The task =>
Below are some records. Pull every line that contains the word "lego".

------------

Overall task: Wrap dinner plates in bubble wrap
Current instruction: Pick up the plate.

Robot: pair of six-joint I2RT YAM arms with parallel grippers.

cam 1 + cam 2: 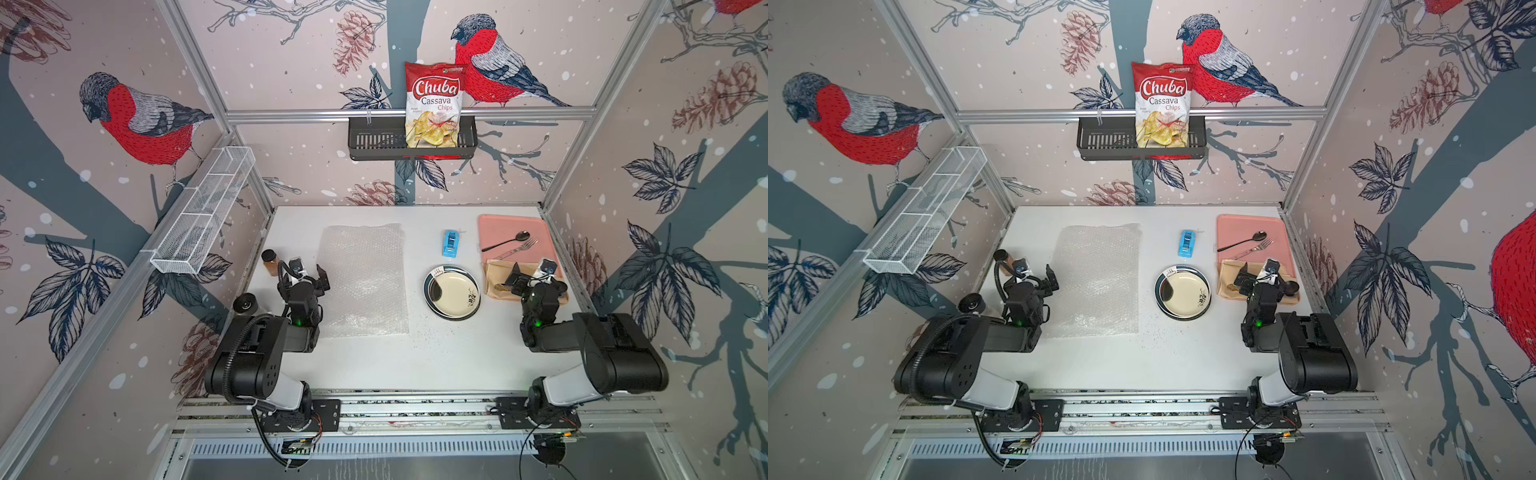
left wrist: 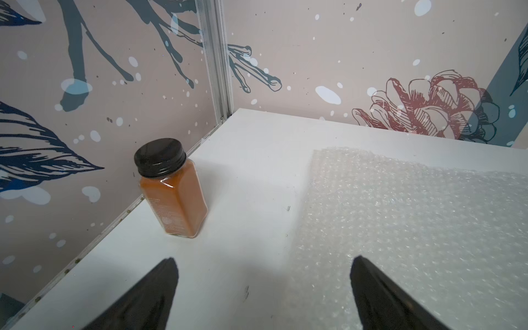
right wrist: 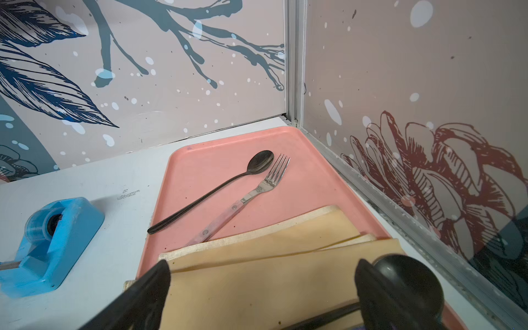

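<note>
- While nothing is wrapped yet, the cream dinner plate (image 1: 453, 294) with its dark green-teal rim lies flat on the white counter (image 1: 415, 361), near the right edge of the bubble wrap (image 1: 363, 280) but apart from it.
- The clear sheet lies spread and bare in both top views, so the step in hand looks to be carrying the plate onto it.
- The right tool (image 3: 263, 261), jaws wide and empty, hovers over the tan napkin (image 3: 257, 274) on the pink tray (image 3: 217, 160). As the tool nearer the plate, it seems the one to pinch the raised rim, lift clear and set down at the sheet's middle.
- The left tool (image 2: 264, 258), likewise released and empty, hangs over the wrap's left edge and could pin the film against sliding.
- A glazed rim may slip, and the blue tape dispenser (image 1: 450, 243) stands close behind the plate.
</note>
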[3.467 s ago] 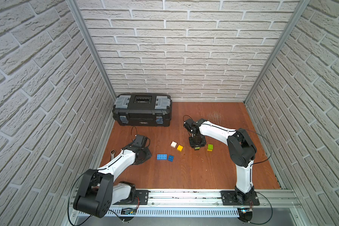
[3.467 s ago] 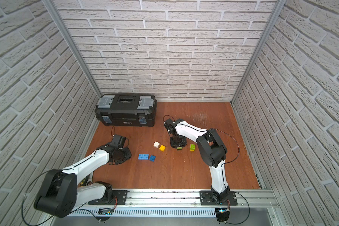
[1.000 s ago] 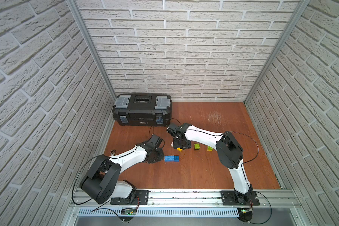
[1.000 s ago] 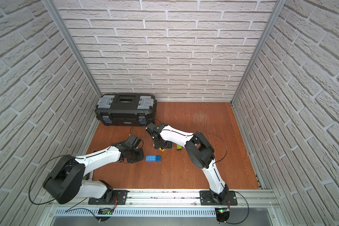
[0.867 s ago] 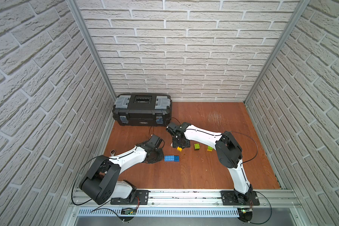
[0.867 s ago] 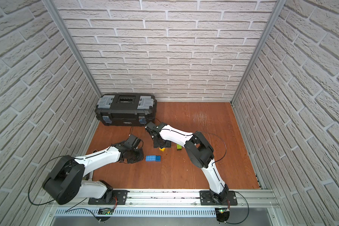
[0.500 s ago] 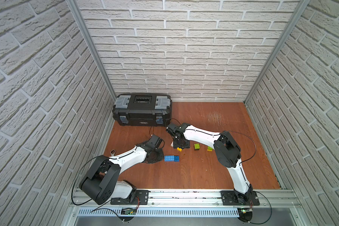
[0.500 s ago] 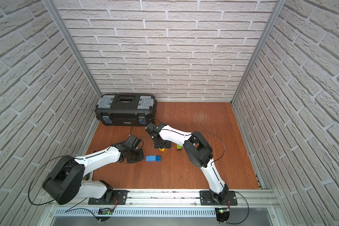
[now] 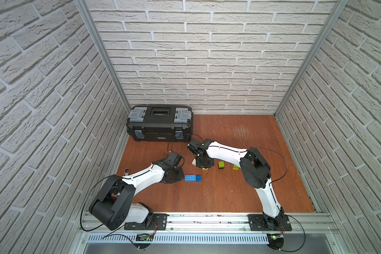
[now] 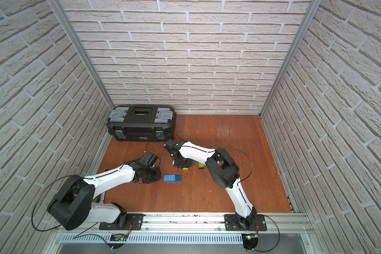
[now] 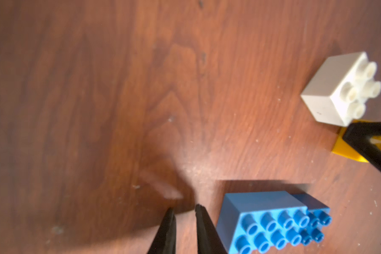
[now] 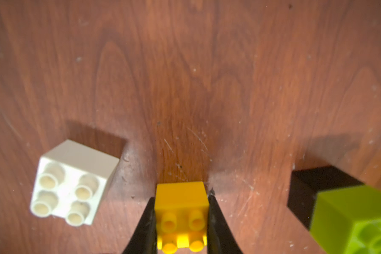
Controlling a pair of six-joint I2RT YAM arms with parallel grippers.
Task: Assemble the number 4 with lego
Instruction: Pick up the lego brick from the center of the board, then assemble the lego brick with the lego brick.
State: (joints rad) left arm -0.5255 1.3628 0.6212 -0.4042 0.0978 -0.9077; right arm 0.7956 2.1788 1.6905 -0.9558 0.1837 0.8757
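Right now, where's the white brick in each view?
Top view: white brick mid-floor, just beside the right gripper.
Top view: same place.
Left wrist: beyond the blue bricks.
Right wrist: apart from the gripped yellow brick.
Shared landmark: that yellow brick, beside it everywhere.

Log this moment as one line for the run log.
phase: grasp | right gripper: shut on yellow brick | left gripper: slightly open, empty, beside light-blue brick
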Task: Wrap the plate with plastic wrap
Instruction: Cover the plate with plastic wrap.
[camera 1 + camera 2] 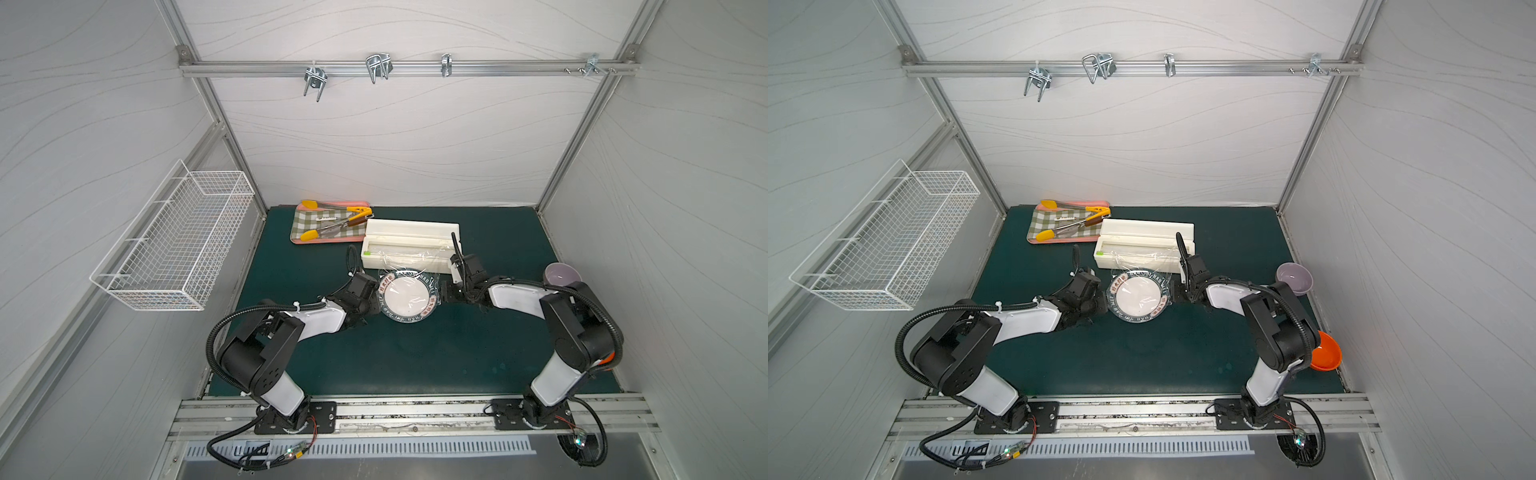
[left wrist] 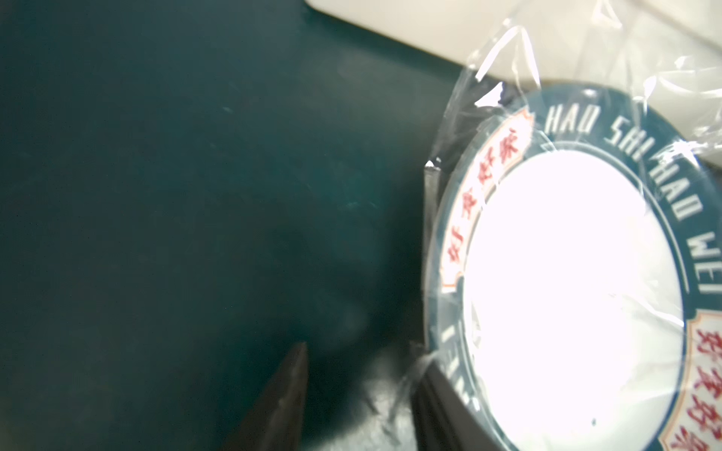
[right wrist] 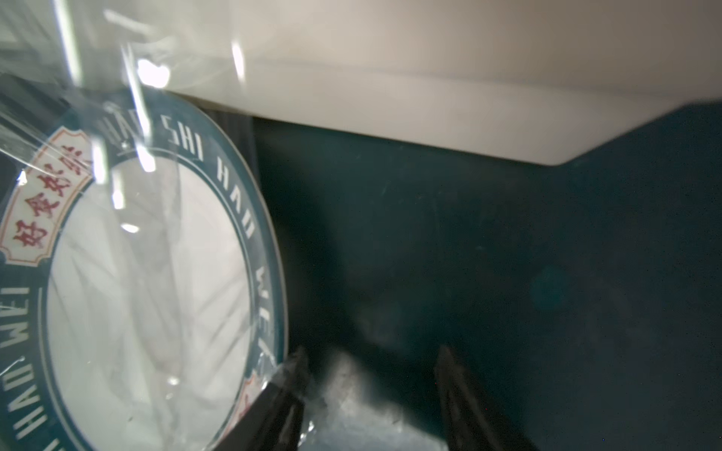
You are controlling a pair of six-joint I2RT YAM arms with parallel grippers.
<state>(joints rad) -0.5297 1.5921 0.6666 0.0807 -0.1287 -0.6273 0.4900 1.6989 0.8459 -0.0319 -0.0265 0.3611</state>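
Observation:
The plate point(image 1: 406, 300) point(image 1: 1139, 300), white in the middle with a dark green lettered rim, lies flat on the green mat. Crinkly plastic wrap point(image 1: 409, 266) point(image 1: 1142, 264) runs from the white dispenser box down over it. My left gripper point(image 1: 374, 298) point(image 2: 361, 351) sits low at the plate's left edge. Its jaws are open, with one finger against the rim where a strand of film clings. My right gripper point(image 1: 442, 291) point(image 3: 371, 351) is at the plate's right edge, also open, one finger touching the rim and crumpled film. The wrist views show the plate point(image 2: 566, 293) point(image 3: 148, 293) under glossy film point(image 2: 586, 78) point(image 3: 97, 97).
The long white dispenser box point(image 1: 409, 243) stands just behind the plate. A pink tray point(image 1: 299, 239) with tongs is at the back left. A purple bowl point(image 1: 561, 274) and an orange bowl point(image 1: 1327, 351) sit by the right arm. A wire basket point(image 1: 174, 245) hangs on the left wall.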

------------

Solution to this exercise =>
Task: Assemble the number 4 with lego
Instruction: Pick up the lego brick from the center of the board, then assemble the lego brick with the lego brick.

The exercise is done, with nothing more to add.